### PROBLEM REQUIREMENTS
Nothing but the lines from the one containing "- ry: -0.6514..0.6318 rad" through the one containing "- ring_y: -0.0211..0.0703", both included, should be given again, each exactly as written below.

### DATA SHOWN
□ □ □
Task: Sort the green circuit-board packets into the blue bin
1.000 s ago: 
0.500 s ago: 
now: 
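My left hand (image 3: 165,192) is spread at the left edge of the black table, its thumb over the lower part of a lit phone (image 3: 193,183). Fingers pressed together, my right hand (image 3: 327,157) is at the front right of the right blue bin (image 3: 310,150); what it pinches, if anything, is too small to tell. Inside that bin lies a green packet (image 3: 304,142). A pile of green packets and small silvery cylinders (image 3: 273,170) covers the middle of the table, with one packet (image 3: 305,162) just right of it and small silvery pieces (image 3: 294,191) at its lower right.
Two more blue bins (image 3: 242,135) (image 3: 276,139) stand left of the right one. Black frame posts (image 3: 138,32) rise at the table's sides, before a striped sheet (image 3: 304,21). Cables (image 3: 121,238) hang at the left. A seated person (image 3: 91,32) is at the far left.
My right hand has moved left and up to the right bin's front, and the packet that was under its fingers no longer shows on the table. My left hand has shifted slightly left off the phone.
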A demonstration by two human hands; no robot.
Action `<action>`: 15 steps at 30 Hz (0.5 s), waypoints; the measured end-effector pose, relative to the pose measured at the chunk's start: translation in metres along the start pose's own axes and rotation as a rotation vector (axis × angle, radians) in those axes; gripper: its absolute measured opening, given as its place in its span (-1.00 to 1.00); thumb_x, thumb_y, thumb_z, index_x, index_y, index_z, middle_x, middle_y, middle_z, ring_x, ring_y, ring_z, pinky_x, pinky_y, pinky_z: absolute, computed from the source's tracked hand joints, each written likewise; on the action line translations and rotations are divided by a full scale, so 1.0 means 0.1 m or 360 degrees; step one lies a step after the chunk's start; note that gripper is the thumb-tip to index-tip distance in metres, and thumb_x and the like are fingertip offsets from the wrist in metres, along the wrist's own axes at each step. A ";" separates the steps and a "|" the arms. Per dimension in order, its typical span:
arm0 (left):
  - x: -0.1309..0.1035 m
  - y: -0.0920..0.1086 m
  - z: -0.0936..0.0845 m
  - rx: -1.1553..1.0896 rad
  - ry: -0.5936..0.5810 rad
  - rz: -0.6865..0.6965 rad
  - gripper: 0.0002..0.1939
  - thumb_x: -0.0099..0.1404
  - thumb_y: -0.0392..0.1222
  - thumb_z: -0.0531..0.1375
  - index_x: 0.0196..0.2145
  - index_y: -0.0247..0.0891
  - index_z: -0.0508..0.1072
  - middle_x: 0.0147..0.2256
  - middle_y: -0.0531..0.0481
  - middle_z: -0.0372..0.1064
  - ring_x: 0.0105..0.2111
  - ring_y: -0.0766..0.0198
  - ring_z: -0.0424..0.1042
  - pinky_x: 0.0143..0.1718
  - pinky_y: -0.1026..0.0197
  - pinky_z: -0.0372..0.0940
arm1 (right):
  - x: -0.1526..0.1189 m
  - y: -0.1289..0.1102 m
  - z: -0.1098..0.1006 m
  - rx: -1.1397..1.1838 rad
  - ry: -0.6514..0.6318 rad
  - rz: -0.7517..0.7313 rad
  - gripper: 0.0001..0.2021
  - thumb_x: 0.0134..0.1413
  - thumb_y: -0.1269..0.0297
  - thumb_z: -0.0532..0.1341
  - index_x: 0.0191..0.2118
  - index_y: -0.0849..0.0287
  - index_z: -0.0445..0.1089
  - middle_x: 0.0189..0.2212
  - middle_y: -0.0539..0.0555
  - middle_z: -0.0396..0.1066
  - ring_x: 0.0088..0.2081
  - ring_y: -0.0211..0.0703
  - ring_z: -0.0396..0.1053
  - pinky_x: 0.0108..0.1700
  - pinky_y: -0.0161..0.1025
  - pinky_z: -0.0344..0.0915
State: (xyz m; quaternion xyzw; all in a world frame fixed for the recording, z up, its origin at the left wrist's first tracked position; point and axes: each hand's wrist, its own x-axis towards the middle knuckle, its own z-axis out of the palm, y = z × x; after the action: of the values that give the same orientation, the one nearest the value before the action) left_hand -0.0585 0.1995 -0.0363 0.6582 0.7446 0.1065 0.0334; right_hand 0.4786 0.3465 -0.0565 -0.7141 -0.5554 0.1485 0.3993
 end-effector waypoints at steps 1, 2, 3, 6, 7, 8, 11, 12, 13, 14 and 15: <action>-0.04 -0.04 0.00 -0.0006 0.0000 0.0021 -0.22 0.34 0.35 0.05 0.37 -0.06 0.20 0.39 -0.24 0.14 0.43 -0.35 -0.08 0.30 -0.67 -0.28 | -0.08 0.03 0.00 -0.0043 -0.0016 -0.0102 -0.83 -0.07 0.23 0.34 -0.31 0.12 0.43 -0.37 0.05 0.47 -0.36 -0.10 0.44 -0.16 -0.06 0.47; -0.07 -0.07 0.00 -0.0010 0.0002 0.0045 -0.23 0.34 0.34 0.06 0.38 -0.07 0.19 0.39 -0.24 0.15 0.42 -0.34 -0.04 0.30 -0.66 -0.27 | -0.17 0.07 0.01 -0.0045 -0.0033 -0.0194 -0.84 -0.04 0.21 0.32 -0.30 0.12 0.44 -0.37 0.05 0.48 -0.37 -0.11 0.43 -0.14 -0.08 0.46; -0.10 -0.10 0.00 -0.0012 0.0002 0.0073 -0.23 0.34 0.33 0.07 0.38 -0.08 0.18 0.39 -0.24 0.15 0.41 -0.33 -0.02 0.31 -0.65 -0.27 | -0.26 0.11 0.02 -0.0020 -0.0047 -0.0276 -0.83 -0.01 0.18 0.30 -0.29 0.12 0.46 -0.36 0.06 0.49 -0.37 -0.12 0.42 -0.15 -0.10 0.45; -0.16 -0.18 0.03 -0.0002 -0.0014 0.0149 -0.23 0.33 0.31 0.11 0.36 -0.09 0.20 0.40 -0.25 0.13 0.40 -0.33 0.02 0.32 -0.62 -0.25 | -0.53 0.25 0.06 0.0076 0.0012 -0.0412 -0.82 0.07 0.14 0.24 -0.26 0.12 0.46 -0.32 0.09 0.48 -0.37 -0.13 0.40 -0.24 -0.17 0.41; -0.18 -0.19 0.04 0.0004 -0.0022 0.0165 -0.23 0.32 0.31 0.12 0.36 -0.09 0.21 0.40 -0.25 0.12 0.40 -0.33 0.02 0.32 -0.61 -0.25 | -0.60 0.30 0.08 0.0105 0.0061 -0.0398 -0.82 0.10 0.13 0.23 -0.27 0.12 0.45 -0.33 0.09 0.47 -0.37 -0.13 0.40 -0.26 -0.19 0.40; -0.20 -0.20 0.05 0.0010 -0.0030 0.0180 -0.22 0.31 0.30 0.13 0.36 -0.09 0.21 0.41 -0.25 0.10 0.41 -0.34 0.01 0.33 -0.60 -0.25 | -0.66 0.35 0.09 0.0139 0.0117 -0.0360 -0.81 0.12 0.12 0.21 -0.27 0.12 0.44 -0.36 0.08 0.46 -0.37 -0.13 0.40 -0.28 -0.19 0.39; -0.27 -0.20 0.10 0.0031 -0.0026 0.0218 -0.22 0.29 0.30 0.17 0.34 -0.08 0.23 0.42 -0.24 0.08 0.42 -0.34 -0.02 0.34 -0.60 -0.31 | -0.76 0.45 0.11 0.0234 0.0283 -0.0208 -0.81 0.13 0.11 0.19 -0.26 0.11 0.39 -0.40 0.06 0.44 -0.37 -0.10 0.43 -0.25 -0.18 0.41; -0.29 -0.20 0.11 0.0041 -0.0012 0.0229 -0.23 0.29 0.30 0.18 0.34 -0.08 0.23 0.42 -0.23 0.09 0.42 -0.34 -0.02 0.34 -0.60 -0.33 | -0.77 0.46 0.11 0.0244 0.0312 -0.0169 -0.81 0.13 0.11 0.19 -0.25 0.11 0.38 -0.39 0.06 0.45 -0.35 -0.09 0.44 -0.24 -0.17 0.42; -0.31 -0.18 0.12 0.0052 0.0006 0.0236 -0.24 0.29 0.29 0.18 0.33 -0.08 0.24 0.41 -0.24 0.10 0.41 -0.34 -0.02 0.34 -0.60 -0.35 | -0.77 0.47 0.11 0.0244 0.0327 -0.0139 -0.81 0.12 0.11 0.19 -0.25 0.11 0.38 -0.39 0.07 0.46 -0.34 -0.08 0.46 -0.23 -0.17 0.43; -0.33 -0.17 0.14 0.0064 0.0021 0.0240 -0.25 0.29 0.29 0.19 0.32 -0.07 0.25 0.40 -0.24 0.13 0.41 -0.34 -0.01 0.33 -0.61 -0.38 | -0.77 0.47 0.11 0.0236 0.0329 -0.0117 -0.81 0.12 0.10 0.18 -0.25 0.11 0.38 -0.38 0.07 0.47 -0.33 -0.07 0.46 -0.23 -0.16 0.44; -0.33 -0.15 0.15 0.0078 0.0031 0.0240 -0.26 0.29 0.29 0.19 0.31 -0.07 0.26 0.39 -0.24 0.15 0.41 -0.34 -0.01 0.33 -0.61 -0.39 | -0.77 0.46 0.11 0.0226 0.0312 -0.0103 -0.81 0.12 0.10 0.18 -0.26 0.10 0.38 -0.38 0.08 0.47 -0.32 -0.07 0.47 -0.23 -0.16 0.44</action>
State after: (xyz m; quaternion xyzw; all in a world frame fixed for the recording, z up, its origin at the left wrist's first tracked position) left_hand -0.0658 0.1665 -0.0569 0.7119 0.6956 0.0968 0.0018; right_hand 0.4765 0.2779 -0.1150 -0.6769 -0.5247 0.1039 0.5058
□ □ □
### RESULT BELOW
  - ry: -0.6514..0.6318 rad
  - rz: -0.7517..0.7313 rad
  - gripper: 0.0001..0.2021
  - thumb_x: 0.0134..0.1413
  - thumb_y: -0.1269..0.0297
  - thumb_z: -0.0532..0.1341
  - index_x: 0.0191..0.2118
  - index_y: -0.0849..0.0287
  - index_z: -0.0445..0.1089
  - middle_x: 0.0189..0.2212
  - middle_y: -0.0539..0.0555
  - middle_z: -0.0396..0.1066
  - ring_x: 0.0088..0.2081
  - ring_y: -0.0211..0.0703

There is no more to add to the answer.